TASK TO COMPLETE: Using the data beneath this instruction, retype only the lines from the one that contains "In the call" down to the one that contains "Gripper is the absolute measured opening", both included, exactly as they appear.

DATA:

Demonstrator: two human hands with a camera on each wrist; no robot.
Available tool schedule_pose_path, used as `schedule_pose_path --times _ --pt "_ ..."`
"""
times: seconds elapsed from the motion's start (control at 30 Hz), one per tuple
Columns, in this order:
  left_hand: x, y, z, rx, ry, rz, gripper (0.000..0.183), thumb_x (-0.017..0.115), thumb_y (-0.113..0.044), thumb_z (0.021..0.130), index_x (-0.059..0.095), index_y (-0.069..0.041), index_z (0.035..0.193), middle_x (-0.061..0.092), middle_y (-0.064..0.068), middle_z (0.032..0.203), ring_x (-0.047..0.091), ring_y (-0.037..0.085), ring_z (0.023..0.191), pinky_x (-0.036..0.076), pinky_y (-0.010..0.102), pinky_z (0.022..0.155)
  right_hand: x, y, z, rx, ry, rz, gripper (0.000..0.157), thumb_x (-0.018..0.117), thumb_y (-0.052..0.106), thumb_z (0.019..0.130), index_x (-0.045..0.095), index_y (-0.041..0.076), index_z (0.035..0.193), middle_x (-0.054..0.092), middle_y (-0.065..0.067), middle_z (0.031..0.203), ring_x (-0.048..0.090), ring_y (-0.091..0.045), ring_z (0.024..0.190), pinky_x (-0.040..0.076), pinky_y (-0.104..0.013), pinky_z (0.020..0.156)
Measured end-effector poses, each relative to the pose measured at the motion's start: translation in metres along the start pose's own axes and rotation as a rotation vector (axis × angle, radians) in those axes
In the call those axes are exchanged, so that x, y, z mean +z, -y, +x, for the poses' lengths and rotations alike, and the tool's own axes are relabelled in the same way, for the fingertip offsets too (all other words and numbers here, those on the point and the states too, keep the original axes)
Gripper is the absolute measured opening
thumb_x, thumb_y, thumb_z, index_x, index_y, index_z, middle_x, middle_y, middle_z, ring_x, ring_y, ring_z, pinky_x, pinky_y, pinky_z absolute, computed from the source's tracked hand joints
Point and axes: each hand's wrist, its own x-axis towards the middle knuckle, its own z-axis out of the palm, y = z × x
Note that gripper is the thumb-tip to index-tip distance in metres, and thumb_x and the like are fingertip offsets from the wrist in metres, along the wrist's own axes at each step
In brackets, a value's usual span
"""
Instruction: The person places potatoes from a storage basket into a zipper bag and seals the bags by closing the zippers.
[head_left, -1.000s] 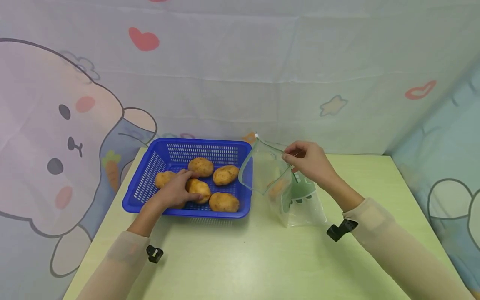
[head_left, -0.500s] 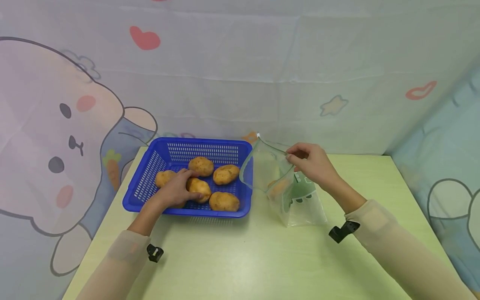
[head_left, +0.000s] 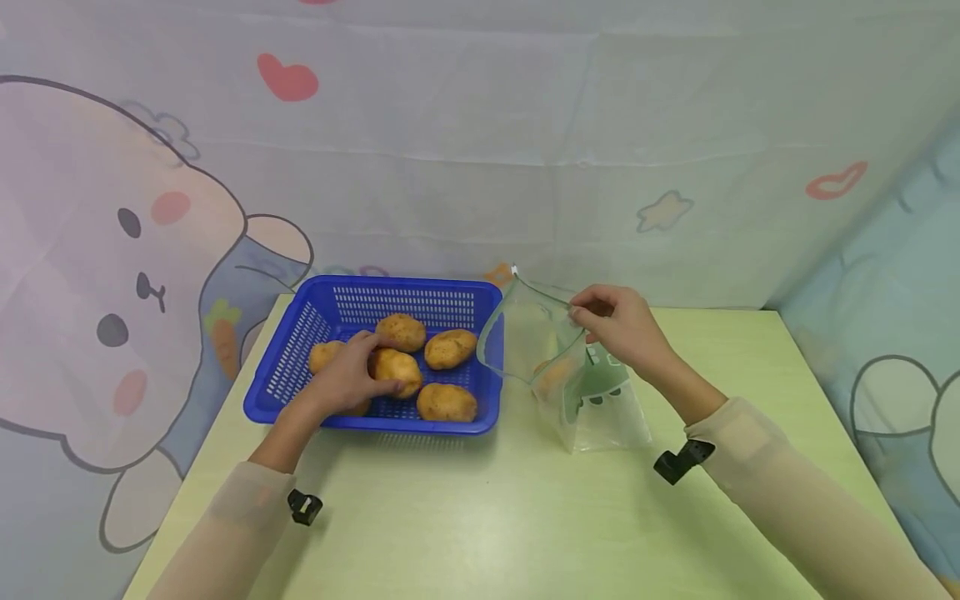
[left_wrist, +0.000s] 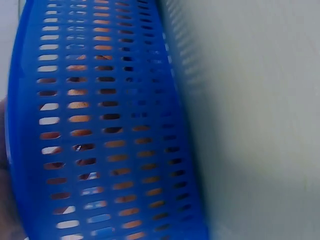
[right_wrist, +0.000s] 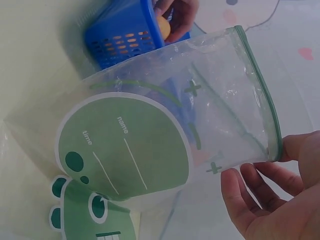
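Note:
In the head view my left hand [head_left: 347, 377] reaches into the blue basket [head_left: 258, 404] and grips a potato [head_left: 400, 373] between thumb and fingers. Other potatoes lie around it, among them one at the back [head_left: 401, 332] and one at the front right [head_left: 447, 403]. My right hand [head_left: 626, 327] pinches the rim of a clear zip bag [head_left: 525, 329], whose mouth gapes toward the basket. The right wrist view shows the bag's green print [right_wrist: 125, 145] and my thumb and forefinger at its green zip edge [right_wrist: 262, 95]. The basket wall [left_wrist: 110, 125] hides most of my left hand in the left wrist view.
A green cartoon print [right_wrist: 95, 215] lies below the bag; whether it belongs to a second bag I cannot tell. The pale green table [head_left: 487, 517] extends in front of the basket. A patterned cloth [head_left: 465, 125] hangs behind the table.
My left hand has raised the gripped potato very slightly within the basket. The right hand and the bag have stayed almost still.

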Motion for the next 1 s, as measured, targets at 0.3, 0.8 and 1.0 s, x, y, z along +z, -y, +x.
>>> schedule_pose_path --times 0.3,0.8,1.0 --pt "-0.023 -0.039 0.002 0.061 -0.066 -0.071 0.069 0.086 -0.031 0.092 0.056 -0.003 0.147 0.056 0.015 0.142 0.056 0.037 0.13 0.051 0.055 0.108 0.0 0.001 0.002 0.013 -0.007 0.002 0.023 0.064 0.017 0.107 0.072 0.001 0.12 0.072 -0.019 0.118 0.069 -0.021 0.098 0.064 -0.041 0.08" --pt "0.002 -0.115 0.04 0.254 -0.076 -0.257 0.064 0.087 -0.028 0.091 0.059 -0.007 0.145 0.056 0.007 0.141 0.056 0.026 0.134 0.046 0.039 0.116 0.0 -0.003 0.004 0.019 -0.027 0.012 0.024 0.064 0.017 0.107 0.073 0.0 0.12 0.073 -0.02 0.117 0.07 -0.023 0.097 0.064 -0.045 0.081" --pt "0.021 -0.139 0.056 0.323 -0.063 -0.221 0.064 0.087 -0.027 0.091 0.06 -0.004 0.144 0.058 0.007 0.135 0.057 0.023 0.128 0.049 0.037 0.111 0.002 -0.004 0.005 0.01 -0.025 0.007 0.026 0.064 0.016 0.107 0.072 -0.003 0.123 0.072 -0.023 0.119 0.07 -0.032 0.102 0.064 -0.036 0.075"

OUTPUT FOR THIS EXERCISE:
In the call those axes are exchanged, so that x, y, z mean +z, -y, +x, for the poses' lengths and rotations alike, and the tool's own axes are relabelled in the same way, for the fingertip offsets too (all other words and numbers here, those on the point and the states too, keep the original axes)
Gripper is the absolute measured opening

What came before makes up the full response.